A family of politics

Within the family, her daughter became the first female surgeon in the province, her brother was elected MNA and went on in 1997 to become Federal Minister for communication. On the other the ruthlessness extended in other ways when she sidelined her step son Asfandyar Wali, while aggressively promoting her brother Azam Khan Hoti. One report alleged Wali Khan had to intervene at one stage to ensure Asfandyar was allocated a party ticket.

What goes around

Things had turned full circle by 1999, the ANP-PML alliance had ended acrimoniously over renaming the province. Her brother was arrested on charges of corruption by the new Musharraf government. This was in turn followed the ANPs rout in the 2002 elections at the hands of the relio-political alliance. Nasim Wali Khan was decisively defeated in her home town. Finally this was followed by a split between her and Asfandyar Wali Khan, in which her brother sided with Asfandyar against her. This ultimately led to her ouster as party provincial president.

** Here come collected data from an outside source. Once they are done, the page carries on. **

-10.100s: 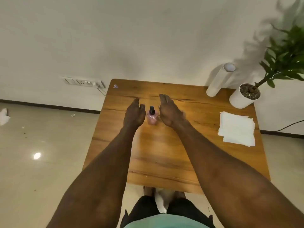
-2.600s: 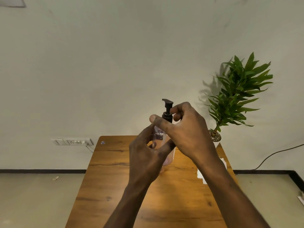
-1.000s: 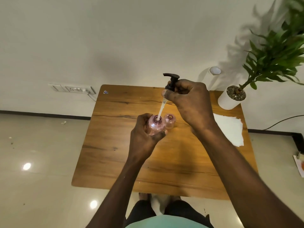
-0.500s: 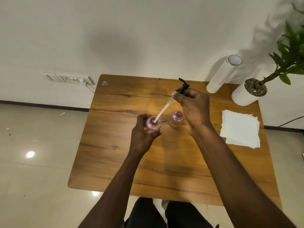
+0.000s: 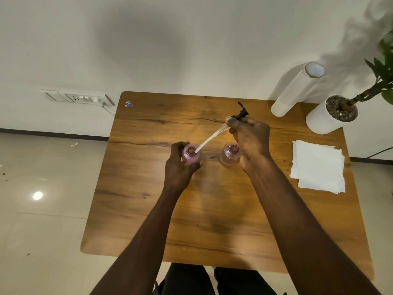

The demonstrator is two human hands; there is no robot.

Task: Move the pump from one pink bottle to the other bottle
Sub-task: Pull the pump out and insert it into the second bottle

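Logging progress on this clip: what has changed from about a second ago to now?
The right hand has tilted the pump away to the right, drawing its tube nearly out of the left bottle. The left hand still grips that bottle; the second bottle stays open on the table.

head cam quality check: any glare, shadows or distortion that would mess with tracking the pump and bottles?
Head view: wide-angle bowing at the table edges; one glare spot on the floor, none on the work area. Soft plant shadow on the wall. Pump head dark and small but sharp; its tube reads clearly. Both pink bottles are translucent, low contrast against the wood.
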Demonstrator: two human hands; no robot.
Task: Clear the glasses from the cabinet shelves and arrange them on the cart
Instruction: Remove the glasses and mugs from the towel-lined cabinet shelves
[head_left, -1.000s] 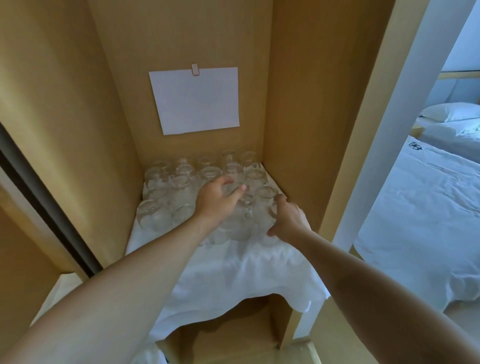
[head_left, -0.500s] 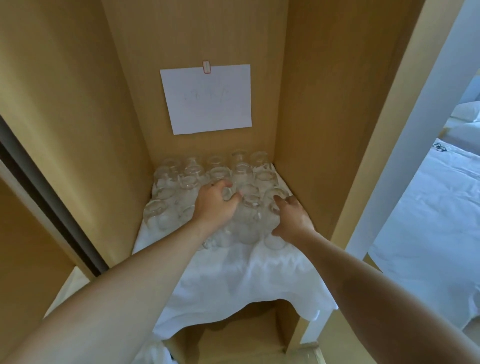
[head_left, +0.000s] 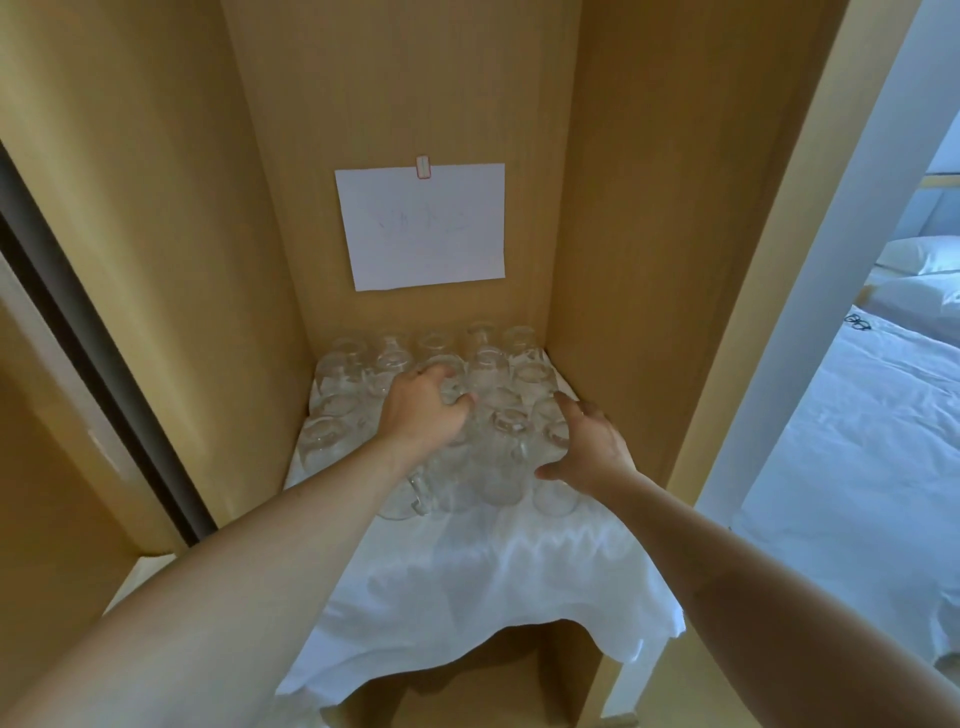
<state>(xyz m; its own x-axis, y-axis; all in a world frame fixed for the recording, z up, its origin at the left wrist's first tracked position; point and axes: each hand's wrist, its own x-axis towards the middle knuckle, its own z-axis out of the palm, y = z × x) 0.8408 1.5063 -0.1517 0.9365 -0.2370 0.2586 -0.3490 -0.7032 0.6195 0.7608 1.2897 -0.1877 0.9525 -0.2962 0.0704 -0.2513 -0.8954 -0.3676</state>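
Glasses (head_left: 488, 384) stand in close rows at the rear of the cabinet shelf (head_left: 613, 364), on a white cloth (head_left: 488, 582); left hand (head_left: 423, 415) curled over one mid-cluster glass, grip clamped; right hand (head_left: 592, 447) beside the right-edge glasses, fingers spread; paper sheet (head_left: 423, 226) clipped above.

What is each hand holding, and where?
The left hand grips a clear drinking glass over its top. The right hand holds nothing, fingers spread beside the glasses.
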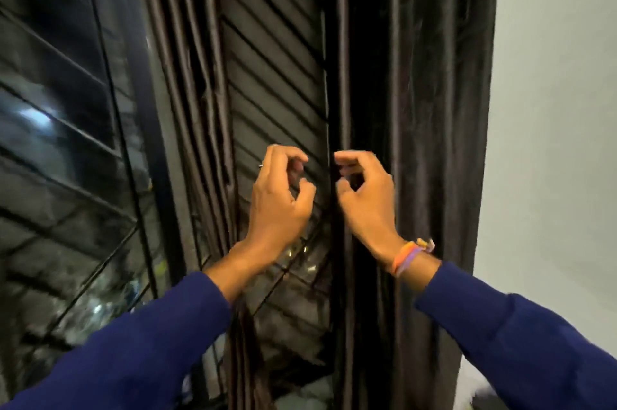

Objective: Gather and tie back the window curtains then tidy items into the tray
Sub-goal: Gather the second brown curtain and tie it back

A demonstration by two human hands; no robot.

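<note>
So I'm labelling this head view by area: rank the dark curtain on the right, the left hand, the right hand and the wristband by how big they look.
1. Dark curtain, by far the largest.
2. Left hand and right hand: they look alike, so no ranking.
3. Wristband, smallest.

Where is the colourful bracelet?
The orange and purple woven bracelet sits on the right wrist, just below the right hand, in front of the dark brown curtain.
</note>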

Withdrawing from active politics she also faced personal tragedy,  the death of her husband and the tragic death of her son Sangeen Wali. Ignored following the party 2008 election victory, she for some unknown reason decided to apply for one of the senate seats. Sitting on the board deciding her application were some of the people she had purged from the party twenty three years earlier.

Perhaps, the ruthlessness shown in rejecting her application reflects another change in the party she had nurtured for so long. The Awami National Party may have rejected her in the final calculation but they accepted the politics of power as her legacy.